## Exercise instructions:
With the exception of the pictures, write out the data below precisely.

[Exercise data]

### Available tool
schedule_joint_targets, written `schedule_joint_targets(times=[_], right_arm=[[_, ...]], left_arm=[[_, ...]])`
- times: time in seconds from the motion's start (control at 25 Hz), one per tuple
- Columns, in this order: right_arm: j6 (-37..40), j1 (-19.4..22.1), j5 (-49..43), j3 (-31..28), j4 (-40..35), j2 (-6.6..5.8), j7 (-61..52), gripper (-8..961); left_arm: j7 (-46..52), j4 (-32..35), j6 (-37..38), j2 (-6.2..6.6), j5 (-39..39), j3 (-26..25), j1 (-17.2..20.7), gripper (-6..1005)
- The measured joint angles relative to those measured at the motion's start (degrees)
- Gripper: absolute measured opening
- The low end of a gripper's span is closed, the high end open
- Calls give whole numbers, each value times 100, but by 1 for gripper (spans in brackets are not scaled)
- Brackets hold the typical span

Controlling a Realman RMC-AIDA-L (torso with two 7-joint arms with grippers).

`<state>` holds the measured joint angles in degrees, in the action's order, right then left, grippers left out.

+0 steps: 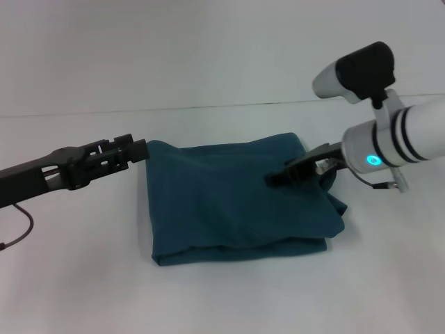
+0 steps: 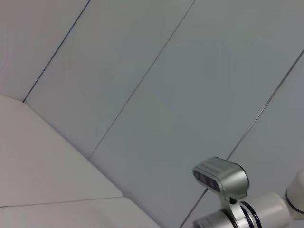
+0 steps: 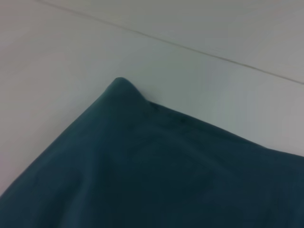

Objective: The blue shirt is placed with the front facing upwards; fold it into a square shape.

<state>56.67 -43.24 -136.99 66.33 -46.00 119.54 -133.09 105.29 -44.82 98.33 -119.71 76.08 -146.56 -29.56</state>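
White worktop (image 1: pixel 76 278), blue shirt (image 1: pixel 229 205) mid-worktop, folded to a rough square, plain side up, layered edges along near side. Left gripper (image 1: pixel 139 151) at shirt's far-left corner, touching the cloth; can't tell jaws state. Right gripper (image 1: pixel 278 178) over shirt's right part, low on the fabric; jaws state unclear too.

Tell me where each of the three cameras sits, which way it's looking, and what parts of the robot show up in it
Head view: from the robot's head, looking down at the folded blue shirt on the white table; both arms show, left claw at the shirt's far left corner, right claw over its right part.
Left wrist view: on the left arm, facing the wall panels; only the right arm's wrist camera shows.
Right wrist view: on the right arm, looking down at the shirt; no robot part shows.
Shared: head and right wrist views both show shirt and table.
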Motion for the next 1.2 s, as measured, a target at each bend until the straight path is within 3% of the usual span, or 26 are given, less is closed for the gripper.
schedule_joint_targets(times=[0.32, 0.84, 1.2], right_arm=[[894, 470, -146, 0, -730, -10, -30, 609], [1415, 640, -553, -41, -993, 17, -86, 609], [1320, 650, 343, -38, -1584, 14, 94, 610]], left_arm=[[34, 0, 17, -12, 90, -5, 28, 681], [98, -9, 29, -25, 246, -5, 91, 682], [93, -48, 29, -26, 290, -43, 91, 682]])
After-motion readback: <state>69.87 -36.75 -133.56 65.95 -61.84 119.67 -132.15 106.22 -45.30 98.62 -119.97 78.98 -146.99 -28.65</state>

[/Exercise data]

## Response for this exercise:
### Available tool
schedule_joint_targets, written `schedule_joint_targets(times=[_], right_arm=[[_, ...]], left_arm=[[_, ...]])`
- times: time in seconds from the motion's start (control at 25 Hz), one per tuple
- Columns, in this order: right_arm: j6 (-37..40), j1 (-19.4..22.1), j5 (-49..43), j3 (-31..28), j4 (-40..35), j2 (-6.6..5.8), j7 (-61..52), gripper (-8..961); left_arm: j7 (-46..52), j4 (-32..35), j6 (-37..38), j2 (-6.2..6.6), j5 (-39..39), j3 (-26..25), j1 (-17.2..20.7), gripper (-6..1005)
- The measured joint angles relative to those measured at the motion's start (degrees)
- Gripper: absolute measured opening
- The low end of a gripper's span is closed, the high end open
- Calls give whole numbers, each value times 100, but by 1 for gripper (spans in brackets are not scaled)
- Brackets hold the typical span

Controlling a Realman RMC-AIDA-L (torso with two 7-joint arms with grippers).

`<state>` holds the measured joint angles in degrees, in the action's order, right then left, grippers left out.

+0 steps: 
+0 steps: 
+0 steps: 

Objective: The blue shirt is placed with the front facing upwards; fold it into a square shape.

<state>56.67 -43.24 -136.99 66.33 -46.00 119.54 -133.09 105.29 -44.82 98.33 -119.71 76.08 -146.56 -29.56</state>
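White worktop (image 1: pixel 76 278), blue shirt (image 1: pixel 229 205) mid-worktop, folded to a rough square, plain side up, layered edges along near side. Left gripper (image 1: pixel 139 151) at shirt's far-left corner, touching the cloth; can't tell jaws state. Right gripper (image 1: pixel 278 178) over shirt's right part, low on the fabric; jaws state unclear too.

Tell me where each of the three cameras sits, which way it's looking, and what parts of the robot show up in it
Head view: from the robot's head, looking down at the folded blue shirt on the white table; both arms show, left claw at the shirt's far left corner, right claw over its right part.
Left wrist view: on the left arm, facing the wall panels; only the right arm's wrist camera shows.
Right wrist view: on the right arm, looking down at the shirt; no robot part shows.
Shared: head and right wrist views both show shirt and table.
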Motion for the next 1.2 s, as measured, a target at each bend until the straight path is within 3% of the usual span, or 26 are given, less is closed for the gripper.
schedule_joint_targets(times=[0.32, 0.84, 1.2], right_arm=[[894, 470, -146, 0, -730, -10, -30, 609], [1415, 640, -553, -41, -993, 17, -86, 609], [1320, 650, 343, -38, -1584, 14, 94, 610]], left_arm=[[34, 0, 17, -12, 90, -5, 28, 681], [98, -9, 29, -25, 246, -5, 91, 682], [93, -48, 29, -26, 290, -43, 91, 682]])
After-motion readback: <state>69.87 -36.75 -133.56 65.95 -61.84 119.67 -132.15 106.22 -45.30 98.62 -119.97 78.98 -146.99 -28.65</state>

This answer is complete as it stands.